Set during the 1937 Japanese siege of Nanking, The Flowers of War pivots around two groups of very different Chinese women who must rely on the stereotypical drunken Western rogue male, played by Christian Bale, to rescue them from a fate worse than death. Given that one group is a band of famous whores, the Ladies of the Qin Huai River’s Jade Paradise, and the second consists of a dozen helpless convent girls, you might think we’re in for some mildly titillating banter, a scary moment or two, sealed by a chaste kiss.

Instead, this is one crazy kitschy bloody lollapalooza, comparable to Katherine Bigelow’s Point Break in its staging of can-you-top-this scenes. Filmed in High-Steven-Spielberg-Definition so that you experience battle in all its gory verisimilitude, Flowers raises the stakes by tackling its most disturbing issue head-on. The threat of gang rape hangs over the convent girls the entire time, and not every girl escapes with her virginity intact, or her life. Think of Madeleinethe Orpheline with a Dragon Tattoo vibe–if you can stand it.

So that’s a warning for the faint of heart. This reviewer was no stranger to the Nanking atrocity, having stumbled on photos in an old Time-Life book on my grandparents’ shelves when I was eight or nine. And my father, who was in Shanghai when it fell in 1947, used to hold me enthralled with tales of the “open city” panic. Like many of Chinese ancestry or those with a China Hand in the family tree, I followed the saga of Iris Chang as her 1997 book, The Rape of Nanking, rose to bestseller status and triggered a vicious backlash. Even so, I was taken aback by several of the scenes (the most gruesome of which is documented, with photos, in Wikipedia’s “Nanking Massacre” entry. Discretion advised).

But director Zhang Yimou is hardly throwing a pity party. In transmuting Geling Yan’s novel, The 13 Women of Nanjing, Zhang adopts an operatic approach to counterpoint the hyperreal detail: Imagine Tarantino doing the Holocaust. The result feels like nationalistic myth-making, and, while stunning, is less history than propaganda. In what might be read as an overture to the West, the PRC censors even allowed Zhang to pull out every Christian-themed stop: stained glass windows, bare ruined choirs, choral singing, a humble organ. Though party-line correctness is refreshingly absent in the details, it rules both outline and affect.

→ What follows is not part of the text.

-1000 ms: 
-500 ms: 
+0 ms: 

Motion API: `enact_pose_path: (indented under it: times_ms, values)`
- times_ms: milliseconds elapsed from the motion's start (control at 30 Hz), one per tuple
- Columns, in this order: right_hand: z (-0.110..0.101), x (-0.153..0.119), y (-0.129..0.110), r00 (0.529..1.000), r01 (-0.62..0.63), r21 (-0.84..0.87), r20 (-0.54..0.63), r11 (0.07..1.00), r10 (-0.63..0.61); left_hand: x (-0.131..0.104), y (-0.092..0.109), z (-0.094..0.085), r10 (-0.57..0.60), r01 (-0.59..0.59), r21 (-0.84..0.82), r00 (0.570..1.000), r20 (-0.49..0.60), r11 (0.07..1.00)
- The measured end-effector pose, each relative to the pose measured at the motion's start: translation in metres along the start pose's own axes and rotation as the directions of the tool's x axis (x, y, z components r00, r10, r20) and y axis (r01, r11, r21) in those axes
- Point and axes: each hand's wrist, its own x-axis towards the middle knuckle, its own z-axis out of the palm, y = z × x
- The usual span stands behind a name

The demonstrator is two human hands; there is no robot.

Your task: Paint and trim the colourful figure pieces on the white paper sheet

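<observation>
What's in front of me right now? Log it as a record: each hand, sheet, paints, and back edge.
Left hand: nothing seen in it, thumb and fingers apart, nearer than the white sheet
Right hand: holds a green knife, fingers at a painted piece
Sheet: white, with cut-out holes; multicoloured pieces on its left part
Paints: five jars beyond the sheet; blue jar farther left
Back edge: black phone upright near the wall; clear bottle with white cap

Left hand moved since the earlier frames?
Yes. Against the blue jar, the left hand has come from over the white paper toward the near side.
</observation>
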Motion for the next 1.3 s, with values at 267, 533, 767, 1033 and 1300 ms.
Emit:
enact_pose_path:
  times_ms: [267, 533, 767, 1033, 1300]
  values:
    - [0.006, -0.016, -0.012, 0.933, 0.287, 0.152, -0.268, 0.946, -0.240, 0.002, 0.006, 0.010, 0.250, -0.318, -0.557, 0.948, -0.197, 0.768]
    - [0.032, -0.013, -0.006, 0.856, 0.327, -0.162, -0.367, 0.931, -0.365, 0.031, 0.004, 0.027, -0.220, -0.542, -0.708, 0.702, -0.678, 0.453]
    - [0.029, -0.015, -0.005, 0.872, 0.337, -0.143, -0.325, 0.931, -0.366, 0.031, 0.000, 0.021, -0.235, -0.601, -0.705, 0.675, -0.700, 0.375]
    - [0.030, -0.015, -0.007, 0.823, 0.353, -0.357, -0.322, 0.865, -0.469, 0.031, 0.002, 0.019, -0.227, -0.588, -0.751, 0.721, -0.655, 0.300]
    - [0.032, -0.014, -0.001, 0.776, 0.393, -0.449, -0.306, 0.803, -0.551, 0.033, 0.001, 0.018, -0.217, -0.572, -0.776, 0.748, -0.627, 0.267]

But that’s not to say you shouldn’t see it. Visually and acoustically gorgeous, with flashes of Bollywood amidst the Grand Guignol, Flowers is on a par with China’s Olympic Games’ opening and closing ceremonies, which Zhang also directed. Those spectacles paired Busby Berkeley with Leni Riefenstahl, far removed from Zhang’s early tragedy of 1920s Chinese marital customs, Raise the Red Lantern.

As the male lead, Bale is a poignant reminder of his movie debut in Spielberg’s underrated film of China, Empire of the Sun. Back then he played the ingenue, and John Malkovich the rogue. Now it’s Bale’s turn to follow the redemptive arc. I wish I could say he pulled it off without a hitch, but he’s been saddled with anachronistic lines that sound like a loop from Spike TV. (Often the trouble with these international vehicles–the writers trying to sound hip in three languages.)

As the leader of the fallen women, Ni Ni is alluring (with her own arc to complete). Indeed, all the scenes with the Jade Paradise gals are infused with poetic and historic allusions to China’s courtesan culture. But the film’s true find is the 10-year-old boy played by Tianyuan Huang, who has been running the convent school since the death of the old priest. The power of his performance stems largely from the role he plays in the story, but like Bale in Empire, he’s made his mark out of the gate.

Lorrie Moore once wrote that opera is sculpted howling. That pretty much describes The Flowers of War. It’s mind-blowing, but that’s not entirely a compliment–we need our minds in these times. Still, if you can stomach the roller-coaster ride, it’s a helluva flick. You won’t want to ask for your money back.